Children aren't supposed to know real things,
only make-believe.
We made blue and green play-dough people
then tore them from limb to limb,
pressed their thighs together to form the world.
He said it needed arms.
I said arms would get in the way--they'd always be
reaching out and slapping everything
when it spun around.
He said, that's okay,
at least it'd feel something.
I told him slapping wasn't a nice way to feel.
He asked me why I let Daddy do it.
Chambered Heart
He's an amputated ass cut off from the world--
a hillbilly hermit with toothless grin.
Her heart is the chamber pot he uses during bad weather.
She hides in the cupboard 'til he reaches for her handle.
When she was new, he filled her with store-bought manure and
planted bulbs and seeds that produced colorful flowers.
He sat her on the windowsill and watered her weekly.

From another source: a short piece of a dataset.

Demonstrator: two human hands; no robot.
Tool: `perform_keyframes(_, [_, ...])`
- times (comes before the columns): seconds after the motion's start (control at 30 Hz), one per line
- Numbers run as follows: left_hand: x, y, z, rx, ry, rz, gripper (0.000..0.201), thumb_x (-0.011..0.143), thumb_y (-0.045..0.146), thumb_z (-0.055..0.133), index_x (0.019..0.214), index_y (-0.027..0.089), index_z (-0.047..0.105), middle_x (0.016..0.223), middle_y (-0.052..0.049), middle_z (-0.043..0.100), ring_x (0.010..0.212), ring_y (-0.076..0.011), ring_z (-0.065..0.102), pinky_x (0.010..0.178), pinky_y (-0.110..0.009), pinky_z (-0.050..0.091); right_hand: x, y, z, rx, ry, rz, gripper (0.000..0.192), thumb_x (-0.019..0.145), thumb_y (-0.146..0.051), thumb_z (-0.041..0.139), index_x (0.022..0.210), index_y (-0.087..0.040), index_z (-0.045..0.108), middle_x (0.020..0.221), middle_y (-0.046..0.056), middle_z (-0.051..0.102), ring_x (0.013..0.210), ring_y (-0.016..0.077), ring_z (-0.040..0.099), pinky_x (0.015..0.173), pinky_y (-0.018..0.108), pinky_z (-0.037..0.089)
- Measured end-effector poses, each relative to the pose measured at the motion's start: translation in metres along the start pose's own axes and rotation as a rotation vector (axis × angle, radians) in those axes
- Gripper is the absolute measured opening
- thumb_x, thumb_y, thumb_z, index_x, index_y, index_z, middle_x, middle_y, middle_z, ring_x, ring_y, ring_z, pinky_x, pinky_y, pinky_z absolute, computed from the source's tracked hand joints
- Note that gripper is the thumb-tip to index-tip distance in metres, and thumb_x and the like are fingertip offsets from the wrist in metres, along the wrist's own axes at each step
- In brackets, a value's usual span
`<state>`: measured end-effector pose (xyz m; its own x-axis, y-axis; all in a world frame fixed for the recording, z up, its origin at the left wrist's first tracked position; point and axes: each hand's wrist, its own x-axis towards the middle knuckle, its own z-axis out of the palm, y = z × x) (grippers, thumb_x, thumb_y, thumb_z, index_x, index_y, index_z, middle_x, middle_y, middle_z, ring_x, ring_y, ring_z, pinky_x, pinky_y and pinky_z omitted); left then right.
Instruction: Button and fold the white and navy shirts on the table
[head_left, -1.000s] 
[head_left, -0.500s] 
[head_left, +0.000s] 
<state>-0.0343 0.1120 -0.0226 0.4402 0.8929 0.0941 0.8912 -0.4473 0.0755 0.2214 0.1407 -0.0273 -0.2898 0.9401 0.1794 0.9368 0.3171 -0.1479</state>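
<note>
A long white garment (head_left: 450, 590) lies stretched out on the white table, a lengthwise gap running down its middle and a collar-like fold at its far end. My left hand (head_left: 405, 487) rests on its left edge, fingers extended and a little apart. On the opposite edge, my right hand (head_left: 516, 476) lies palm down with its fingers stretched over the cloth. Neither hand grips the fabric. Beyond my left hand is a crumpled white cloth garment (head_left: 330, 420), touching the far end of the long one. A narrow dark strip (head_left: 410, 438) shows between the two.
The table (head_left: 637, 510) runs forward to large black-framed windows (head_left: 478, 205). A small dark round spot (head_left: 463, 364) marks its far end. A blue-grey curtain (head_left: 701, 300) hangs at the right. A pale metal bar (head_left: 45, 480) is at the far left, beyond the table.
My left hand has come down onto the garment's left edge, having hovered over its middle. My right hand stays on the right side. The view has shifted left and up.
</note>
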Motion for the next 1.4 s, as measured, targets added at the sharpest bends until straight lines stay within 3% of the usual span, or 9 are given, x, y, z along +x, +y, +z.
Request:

The weeks have faded into never.
Now, she is a chore.
He bleaches her insides and
turns her upside down on the porch.
When she's face down,
she feels like a skinless drum--
waiting for a slap, a beating, a tightening of her head.
When he flips her over, she realizes,
she's either empty or full of his shit.
Infection
He's the fever-blister on the underside of my lip
I keep tonguing
and wincing when salt stings the sore.
I eat pretzels
with a contortionist mouth--
convinced I can chew and avoid
my own bottom lip.
I fail,
swallow,
and reach for another twisted salt-lick.
He just sits there,
burning,
putting out his cigarette-smile
in the grit of my pout.
He equals a sexually transmitted disease.